When the Drive For Fuel Efficiency Leads To Greater Inefficiency

When the Drive For Fuel Efficiency Leads To Greater Inefficiency

Dec 16, 2020

In today’s marketplace, tightening emission standards have driven diesel engine manufacturers to develop technology that delivers greater fuel economy and reduced emissions. Advancements in technology and increased government incentivization have led to reduced emissions and improved fuel economy; however, they come with a compromise.

To meet tightening emission standards, manufacturers have deployed the use of various exhaust aftertreatment devices. Specifically, to mitigate nitrogen oxides (NOx) and particulate matter (PM) that contribute positively to greenhouse gases. Although these exhaust aftertreatment devices have proven beneficial to modern engine technology, they have also led to challenging inefficiencies.

One inefficiency that has led to significant downtime is the use of the diesel particulate filter (DPF). If a replacement is required, it can cost an average of $3,000 or more, leaving fleet owners and operators with a costly, unexpected expense. As engines run faster and at hotter temperatures than ever before, this can lead to fuel injector deposit formations, specifically both nozzle coking and internal diesel injector deposits (IDID) that can be found in high-pressure common rail (HPCR) fuel injection systems. These deposit formations ultimately can cause inefficient combustion cycles resulting in lost fuel economy, increased emissions, and potential unnecessary downtime.

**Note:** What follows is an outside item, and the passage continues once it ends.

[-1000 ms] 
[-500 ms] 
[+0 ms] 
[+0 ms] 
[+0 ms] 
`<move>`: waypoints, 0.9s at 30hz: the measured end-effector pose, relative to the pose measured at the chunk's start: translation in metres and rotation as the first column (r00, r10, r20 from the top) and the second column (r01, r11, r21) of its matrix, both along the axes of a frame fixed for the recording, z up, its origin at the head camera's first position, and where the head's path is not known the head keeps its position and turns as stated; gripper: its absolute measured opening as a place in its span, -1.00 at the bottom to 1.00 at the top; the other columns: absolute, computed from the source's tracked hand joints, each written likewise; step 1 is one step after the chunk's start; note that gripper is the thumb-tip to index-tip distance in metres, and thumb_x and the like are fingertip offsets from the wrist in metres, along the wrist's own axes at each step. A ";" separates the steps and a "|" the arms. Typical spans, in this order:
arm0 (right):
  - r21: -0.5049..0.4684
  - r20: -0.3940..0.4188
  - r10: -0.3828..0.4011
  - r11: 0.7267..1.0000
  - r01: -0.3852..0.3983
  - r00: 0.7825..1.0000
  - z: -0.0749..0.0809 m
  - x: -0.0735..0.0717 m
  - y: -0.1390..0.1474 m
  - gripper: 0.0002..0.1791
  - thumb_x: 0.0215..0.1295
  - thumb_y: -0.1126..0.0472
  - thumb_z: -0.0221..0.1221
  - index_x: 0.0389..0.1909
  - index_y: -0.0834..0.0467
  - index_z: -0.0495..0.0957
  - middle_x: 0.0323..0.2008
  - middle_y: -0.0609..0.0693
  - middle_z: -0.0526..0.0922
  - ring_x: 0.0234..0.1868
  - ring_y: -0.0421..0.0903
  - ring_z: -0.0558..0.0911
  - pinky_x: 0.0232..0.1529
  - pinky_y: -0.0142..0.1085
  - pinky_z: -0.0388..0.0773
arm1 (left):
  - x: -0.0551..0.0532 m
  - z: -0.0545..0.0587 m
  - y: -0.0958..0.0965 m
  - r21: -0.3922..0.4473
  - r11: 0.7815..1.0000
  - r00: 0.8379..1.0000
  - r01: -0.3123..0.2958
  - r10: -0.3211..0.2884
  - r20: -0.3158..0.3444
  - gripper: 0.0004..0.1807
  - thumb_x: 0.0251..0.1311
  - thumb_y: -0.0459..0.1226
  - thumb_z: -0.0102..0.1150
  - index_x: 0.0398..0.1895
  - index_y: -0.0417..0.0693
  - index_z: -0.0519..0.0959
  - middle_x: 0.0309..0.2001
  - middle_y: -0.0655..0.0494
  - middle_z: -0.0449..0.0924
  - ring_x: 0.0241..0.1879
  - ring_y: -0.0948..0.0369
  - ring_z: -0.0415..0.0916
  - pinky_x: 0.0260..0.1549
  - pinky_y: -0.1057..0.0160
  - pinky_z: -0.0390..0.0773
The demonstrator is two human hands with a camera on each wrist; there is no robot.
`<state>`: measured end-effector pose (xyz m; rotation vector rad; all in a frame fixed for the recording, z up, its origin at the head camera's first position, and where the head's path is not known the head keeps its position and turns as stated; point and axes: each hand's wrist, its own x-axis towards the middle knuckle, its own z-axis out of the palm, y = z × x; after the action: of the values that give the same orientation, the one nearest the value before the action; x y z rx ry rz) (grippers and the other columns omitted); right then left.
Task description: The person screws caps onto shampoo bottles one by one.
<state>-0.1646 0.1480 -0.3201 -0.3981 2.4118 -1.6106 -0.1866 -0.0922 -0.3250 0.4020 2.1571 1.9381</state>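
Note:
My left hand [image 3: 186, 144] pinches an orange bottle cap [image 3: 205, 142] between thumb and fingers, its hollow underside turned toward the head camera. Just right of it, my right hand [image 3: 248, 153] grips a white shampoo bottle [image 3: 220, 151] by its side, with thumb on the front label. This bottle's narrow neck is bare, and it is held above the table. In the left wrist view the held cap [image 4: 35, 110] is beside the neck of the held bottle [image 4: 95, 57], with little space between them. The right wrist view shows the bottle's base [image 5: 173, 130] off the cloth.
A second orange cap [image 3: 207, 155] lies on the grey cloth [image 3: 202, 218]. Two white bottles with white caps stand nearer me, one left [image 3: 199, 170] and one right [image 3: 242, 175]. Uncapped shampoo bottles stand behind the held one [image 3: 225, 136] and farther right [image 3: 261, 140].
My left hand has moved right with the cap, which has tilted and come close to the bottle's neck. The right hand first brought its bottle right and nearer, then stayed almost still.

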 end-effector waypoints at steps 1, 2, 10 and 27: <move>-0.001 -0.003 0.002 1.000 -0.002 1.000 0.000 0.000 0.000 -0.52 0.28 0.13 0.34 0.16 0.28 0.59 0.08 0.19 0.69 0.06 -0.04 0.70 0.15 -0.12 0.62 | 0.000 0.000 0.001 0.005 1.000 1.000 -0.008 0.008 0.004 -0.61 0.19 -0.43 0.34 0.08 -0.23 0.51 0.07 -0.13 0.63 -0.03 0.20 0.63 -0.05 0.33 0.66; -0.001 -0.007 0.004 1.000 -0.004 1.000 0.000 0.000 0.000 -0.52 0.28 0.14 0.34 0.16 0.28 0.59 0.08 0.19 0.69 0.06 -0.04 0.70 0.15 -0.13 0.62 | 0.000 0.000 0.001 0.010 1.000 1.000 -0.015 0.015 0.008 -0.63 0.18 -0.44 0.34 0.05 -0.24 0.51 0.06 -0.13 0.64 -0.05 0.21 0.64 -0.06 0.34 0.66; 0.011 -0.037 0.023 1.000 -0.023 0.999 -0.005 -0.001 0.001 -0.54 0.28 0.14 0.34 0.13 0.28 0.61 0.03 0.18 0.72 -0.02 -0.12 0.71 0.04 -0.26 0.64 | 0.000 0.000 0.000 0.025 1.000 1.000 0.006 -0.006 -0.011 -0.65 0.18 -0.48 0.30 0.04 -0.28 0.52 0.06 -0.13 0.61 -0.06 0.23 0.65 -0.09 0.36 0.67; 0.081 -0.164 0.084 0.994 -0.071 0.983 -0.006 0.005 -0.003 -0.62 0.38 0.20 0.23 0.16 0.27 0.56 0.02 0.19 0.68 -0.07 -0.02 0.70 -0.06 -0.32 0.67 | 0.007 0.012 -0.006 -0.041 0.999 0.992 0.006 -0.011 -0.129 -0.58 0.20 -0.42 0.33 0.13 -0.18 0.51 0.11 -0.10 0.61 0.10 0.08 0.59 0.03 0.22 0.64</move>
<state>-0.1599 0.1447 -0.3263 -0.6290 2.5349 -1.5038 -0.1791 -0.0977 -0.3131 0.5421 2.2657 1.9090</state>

Deposit formations on fuel injector systems can bring unforeseen challenges to consumers and fleets of all sizes. If replaced, it can cost $400 or more per injector needed. Anticipating that the investment in modern technology will provide them with an onset of benefits to their bottom line, many are left blindsided by these unexpected challenges. This makes the maintenance of these modern engines and technologies unplanned, but essential to fleet success.

To mitigate deposit formation on fuel injectors, as well as reduce excessive soot loading, fleets should use a diesel fuel additive that contains Deposit Control Additives (DCA). These additives effectively remove deposits as well as allow for more efficient combustion cycles that reduce soot loading, increase fuel economy, improve emissions and increase uptime.

Seasonal preparation plays an increasingly critical role as fuel supply also adapts to changing regulations. Biodiesel is more susceptible to gelling in cooler temperatures. If this occurs, it can lead to unwanted downtime and significant loss in revenue for fleets and consumers while their vehicles are repaired. Fuel systems have improved over time, but additional fuel filters and decreased filter pore sizes have made modern systems more cold-temperature sensitive than ever before. As fleets use biodiesel fuels more frequently, proper cold-flow additives should also be used to prevent fuel filters from plugging and shutting down all fuel flow.

Purchasing diesel fuel additive is a minimal investment to protect fleets in comparison to thawing and towing costs that can cost at a minimum of $2,000 up to a maximum of $4,000. These costs do not include the additional expenses of downtime, undelivered goods, driver expenses and vehicle repairs.

Our View

Diesel fuel additives enable vehicles to move cleaner and achieve optimal performance, especially as engine technology and emissions standards continue to evolve.